裏切りともとれる母の行動に直面した時の伯父と祖父母の事を考えると心が痛んだ。
「アクアは敵とみなした者には冷酷になれる。情けをかければその分仲間の命が危険に晒されるのでな。…例えそれが家族であろうとも。」
勿論敵とみなす前に、何か最善の策がある筈だと努力をし続けての事だとスネイプは付け加えた。
「伯父が私の事を、受け入れる事が出来ないのは、私が母の子だから、って理由だったのですね。」
少しショックな話だったが、謎だった部分が明らかにされ、どこかすっきりした気持ちだった。
傷が治りで歩けるようになったら、一度伯父のお墓にも挨拶に行こう。
レンは小さくそう思った。

学校が休みに入ってから間もなく、ハリーの護衛を密かに行う事が騎士団の任務になっていたのだが、そこでこんな事件が起こるとは多分誰も予想をしていなかっただろう。

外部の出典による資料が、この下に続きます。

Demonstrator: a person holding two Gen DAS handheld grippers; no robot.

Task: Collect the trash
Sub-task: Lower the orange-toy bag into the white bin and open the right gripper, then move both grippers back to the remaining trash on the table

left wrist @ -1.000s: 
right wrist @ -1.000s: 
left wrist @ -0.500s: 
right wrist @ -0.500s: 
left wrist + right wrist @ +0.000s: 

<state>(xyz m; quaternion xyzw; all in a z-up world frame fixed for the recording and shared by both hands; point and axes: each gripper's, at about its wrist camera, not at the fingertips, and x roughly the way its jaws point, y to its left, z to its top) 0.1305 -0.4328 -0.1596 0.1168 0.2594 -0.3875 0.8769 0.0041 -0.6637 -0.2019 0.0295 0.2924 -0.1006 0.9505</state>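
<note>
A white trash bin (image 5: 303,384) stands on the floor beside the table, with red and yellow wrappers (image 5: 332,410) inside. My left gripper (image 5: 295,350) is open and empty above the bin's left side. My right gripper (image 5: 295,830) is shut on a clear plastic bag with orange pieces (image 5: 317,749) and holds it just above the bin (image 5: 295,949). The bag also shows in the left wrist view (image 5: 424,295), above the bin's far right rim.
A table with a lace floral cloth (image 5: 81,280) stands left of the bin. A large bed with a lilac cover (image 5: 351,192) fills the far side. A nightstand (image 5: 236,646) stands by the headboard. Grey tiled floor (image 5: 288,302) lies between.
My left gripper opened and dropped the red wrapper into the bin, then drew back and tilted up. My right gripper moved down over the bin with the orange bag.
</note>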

ハリーの誕生日に"1人で歩けるようになったら1度逢いに行くわ"と手紙を付け加えてプレゼントを送ってから数日の8月になって間もなくの頃、マンダンガスがハリーの護衛にあたっていた時刻、急にその場の魔力に変化があった。
「あの人…戻ってきたら一発パンチをお見舞いしなくちゃいけないわね…!」
レンは信じられないといった様子でそう言う、と焦りの色を隠せない様子で慌てて瞳に巻かれている包帯を取り、縁なしの眼鏡をかける。
「レン?」
シリウスは掃除を一休憩し、リビングのいつもの席に居たレンの側に座りその様子を眺めていたのだが、彼女の動きに何が起こったのか不思議そうに声をかける。